Why our models missed the financial crisis
The direct loss of wealth from dot-com bust was about the same size as from the housing meltdown. Perhaps even a bit less. So why did one create so much more economic damage than the other?
The difference, writes Peter Orszag, is that the housing crisis took place in “the highly leveraged financial sector.” And that’s why all the models missed the damage it would do: “The macroeconometric models used by the Fed -- like those used by the Congressional Budget Office, the White House and others -- had at best a very rudimentary financial sector built into them.” So “they treated the housing collapse as if it were merely dot-com bust 2.0.” And that’s still the case today, he says. Yikes.
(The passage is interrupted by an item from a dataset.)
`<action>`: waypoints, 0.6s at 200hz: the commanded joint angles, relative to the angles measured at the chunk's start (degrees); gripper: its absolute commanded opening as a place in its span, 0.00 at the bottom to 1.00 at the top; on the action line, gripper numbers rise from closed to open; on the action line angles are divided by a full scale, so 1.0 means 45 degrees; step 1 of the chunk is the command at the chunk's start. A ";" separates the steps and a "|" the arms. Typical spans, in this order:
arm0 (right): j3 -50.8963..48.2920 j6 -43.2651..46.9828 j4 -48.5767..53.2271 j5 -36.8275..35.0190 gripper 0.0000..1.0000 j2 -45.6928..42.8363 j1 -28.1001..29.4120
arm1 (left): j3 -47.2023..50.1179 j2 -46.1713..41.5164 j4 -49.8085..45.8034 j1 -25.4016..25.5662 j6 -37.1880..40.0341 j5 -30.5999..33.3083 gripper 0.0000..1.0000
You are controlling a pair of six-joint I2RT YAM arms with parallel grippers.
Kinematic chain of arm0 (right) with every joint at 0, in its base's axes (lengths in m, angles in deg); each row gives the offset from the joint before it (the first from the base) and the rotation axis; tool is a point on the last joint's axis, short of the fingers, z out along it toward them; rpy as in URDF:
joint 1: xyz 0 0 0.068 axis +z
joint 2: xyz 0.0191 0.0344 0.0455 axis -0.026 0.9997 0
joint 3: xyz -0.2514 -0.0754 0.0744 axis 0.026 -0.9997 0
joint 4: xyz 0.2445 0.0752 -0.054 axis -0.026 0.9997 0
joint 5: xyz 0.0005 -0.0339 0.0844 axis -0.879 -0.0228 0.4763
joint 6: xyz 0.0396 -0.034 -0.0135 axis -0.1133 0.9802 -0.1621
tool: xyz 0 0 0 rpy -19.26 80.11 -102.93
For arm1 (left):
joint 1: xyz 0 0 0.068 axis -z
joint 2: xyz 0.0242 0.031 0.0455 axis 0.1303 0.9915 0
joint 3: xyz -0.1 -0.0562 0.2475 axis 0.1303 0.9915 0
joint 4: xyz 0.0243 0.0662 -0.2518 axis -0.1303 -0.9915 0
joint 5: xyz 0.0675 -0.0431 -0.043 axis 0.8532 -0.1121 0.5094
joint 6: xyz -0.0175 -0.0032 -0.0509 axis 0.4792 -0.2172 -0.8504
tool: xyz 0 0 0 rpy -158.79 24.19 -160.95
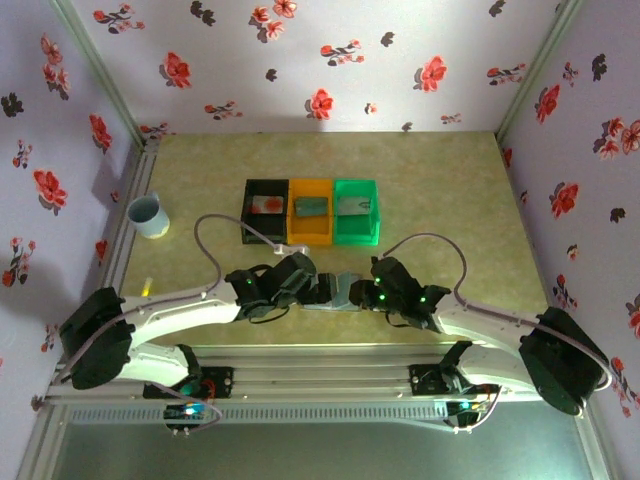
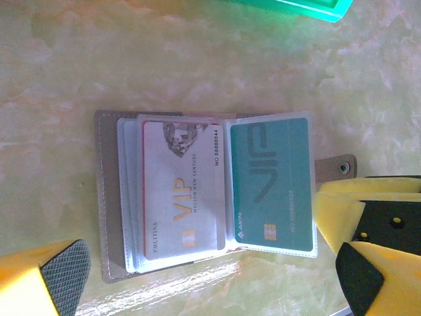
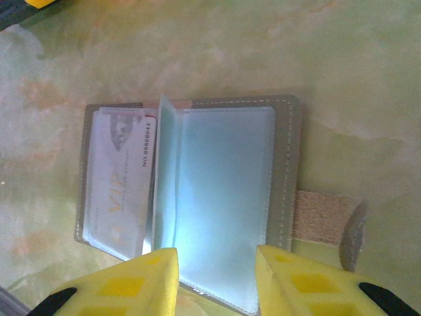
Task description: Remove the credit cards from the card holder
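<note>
1. left claw (image 2: pixel 210 273): jaws spread as wide as they go and holding nothing. its black pads (image 2: pixel 62 273) sit at the near corners of the wrist view, one on each side of the card holder and clear of it.
2. right claw (image 3: pixel 216 260): jaws part open, with nothing clamped between them. its yellow fingers (image 3: pixel 141 283) frame the near edge of the holder's right half; i cannot tell whether they touch it.
3. card holder (image 2: pixel 108 197): lies open and flat on the table (image 2: pixel 197 59) between the two claws, with its strap (image 2: pixel 334 168) sticking out to the right.
4. in its clear sleeves are a white vip card (image 2: pixel 181 191) on the left half and a teal vip card (image 2: pixel 270 187) on the right half.
5. farther back, three bins stand side by side:
   - black bin (image 1: pixel 266 236), holding a white card with a red mark (image 1: pixel 266 204)
   - orange bin (image 1: pixel 311 236), holding a grey-green card (image 1: pixel 311 207)
   - green bin (image 1: pixel 357 236), holding a grey card (image 1: pixel 352 205)
6. far left, well apart from the bins: a pale cup (image 1: pixel 147 215).
</note>
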 commanded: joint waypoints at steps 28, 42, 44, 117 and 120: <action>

”You’re probably wondering why economists would leave leverage out of our models,” adds Jared Bernstein. “Good question. It’s because we’ve historically viewed financial markets as basically an intermediate input in the economic process, distributing savings to their most productive sources. [Alan] Greenspan added the assumption the hyper-rationality would lead market participants to self-regulate.”
Oops. Bernstein also brings up another difference between a housing crisis and an stock-market bubble:
When a dot.com bubble bursts, it mops up more quickly because of the difference between “mark-to-market” in an equity bubble and “extend-and-pretend” in a debt-financed housing bubble. The fact that your pet rock shares go from valuations of $1,000 on Friday to $1 on Monday rips the bandaid off in a way you don’t get when banks can inflate for months on end their balance-sheet value of non-performing loans.
That said, my understanding is that if we had actually forced the banks to mark their assets to market, we would have needed to be prepared to take most of them over in mid-2009.